That was many years ago but nasturtium is still a favorite flower of mine. Looking back, I think the flowers were placed there for their practical aspects as much as their beauty in the garden. They certainly attracted many beneficial insects!
Nasturtium, Tropaeolu m majus is closely related to watercress. Originating from South America, nasturtium made its way here and became quite popular as a salad ingredient. The seeds were also used pickled and as a seasoning, much like capers. Victorian women used it in tussie-mussies to ward off unpleasant smells. Yes, the notorious tussie-mussie has a rather colorful past, one of which is probably suitable for another time.
So, as I was saying, the nasturtium has edible leaves and flowers that have a pungent aroma when bitten into as well as a peppery taste. It typically climbs on trailing stems and has circular leaves with radiating veins. The flowers are always bright and cheery, colored in various degrees of red, orange and yellow. Although it will grow in full sun to part shade, it needs regular watering, especially if you live where summers are hot, like here in Texas.
It's easy to grow. I know, because I have been successful planting the seeds in late spring, sowing them directly into the ground. Don't bother fertilizing your nasturtiums or you will end up with lots of green leaves and very few flowers. Plant it in poor soil and it will flower like crazy.

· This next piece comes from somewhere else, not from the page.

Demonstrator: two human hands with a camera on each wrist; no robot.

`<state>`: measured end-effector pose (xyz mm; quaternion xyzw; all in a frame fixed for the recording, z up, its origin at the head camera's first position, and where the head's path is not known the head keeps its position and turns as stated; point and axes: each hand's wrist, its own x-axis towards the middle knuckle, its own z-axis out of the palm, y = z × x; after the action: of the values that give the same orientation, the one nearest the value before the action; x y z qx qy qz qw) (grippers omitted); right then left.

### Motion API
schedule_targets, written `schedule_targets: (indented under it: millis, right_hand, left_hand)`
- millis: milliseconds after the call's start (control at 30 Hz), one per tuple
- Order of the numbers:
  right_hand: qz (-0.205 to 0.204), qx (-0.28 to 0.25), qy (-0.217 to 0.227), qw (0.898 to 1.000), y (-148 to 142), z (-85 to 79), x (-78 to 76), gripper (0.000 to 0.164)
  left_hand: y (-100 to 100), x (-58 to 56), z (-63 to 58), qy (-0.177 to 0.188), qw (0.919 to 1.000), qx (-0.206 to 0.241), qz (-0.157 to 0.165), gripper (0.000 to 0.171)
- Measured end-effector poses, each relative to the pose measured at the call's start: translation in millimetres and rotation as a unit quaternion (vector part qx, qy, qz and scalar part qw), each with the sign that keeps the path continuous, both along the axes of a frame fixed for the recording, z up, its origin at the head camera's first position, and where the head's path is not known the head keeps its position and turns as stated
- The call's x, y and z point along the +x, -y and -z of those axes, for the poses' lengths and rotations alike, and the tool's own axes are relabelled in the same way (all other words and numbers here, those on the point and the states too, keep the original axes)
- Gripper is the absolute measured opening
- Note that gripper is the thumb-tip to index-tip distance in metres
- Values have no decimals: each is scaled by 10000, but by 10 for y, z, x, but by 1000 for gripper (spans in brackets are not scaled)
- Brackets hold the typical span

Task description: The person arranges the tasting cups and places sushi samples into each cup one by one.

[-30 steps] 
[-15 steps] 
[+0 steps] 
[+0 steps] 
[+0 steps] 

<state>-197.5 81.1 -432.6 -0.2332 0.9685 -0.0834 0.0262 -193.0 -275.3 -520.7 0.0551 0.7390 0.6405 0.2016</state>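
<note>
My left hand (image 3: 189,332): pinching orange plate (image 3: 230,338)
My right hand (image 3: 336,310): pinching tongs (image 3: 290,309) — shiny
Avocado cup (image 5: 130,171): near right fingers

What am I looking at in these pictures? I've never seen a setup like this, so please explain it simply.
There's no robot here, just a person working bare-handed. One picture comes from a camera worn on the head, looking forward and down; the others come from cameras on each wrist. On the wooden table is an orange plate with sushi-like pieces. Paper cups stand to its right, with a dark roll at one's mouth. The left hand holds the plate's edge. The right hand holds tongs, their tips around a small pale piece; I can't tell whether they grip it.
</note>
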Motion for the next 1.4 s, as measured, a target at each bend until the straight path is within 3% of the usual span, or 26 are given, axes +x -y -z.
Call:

This lovely plant is also very versatile and makes a great companion plant to many in the garden. Most veggies in the cabbage family find it to be a very nice neighbor, including broccoli, cabbage, cauliflower, kale, kohlrabi, radishes, as well as cucumbers and zucchini. Why wouldn't they like having nasturtium around since it deters the pesky cucumber beetles, wooly aphids, whiteflies, and striped pumpkin beetles. So . . . are you planting some nasturtium in your garden? It will make an excellent edging or barrier around your cabbage, or trailing along side your cucurbits. This plant is also known to be one of the best around at attracting predatory insects, like our friend the ladybug.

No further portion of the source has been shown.